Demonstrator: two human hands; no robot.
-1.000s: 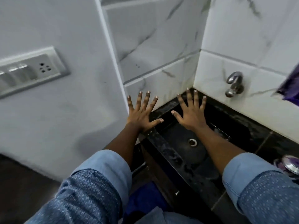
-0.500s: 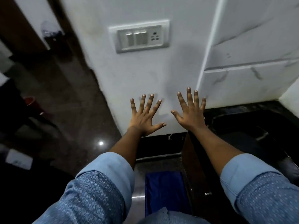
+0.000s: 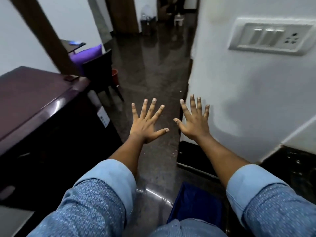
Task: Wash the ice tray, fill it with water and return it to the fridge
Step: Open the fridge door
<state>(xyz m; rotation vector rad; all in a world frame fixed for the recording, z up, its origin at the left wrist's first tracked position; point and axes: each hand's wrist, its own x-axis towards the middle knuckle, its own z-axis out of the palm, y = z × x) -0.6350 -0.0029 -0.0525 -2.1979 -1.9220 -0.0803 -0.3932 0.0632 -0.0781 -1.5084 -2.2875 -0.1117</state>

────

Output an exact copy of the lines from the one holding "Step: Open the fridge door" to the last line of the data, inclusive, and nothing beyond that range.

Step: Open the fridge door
<state>(xyz m; rotation vector rad; all in a world frame fixed for the recording, z up, its origin at the left wrist's first tracked position; point and axes: each hand's wrist, its own x-axis towards the middle knuckle, its own z-axis out of the palm, y = z × x) -0.6350 -0.0029 -0.0525 -2.1979 -1.9220 -0.0803 -0.3932 0.0632 -0.0781 -1.5084 -2.2875 -0.1117</state>

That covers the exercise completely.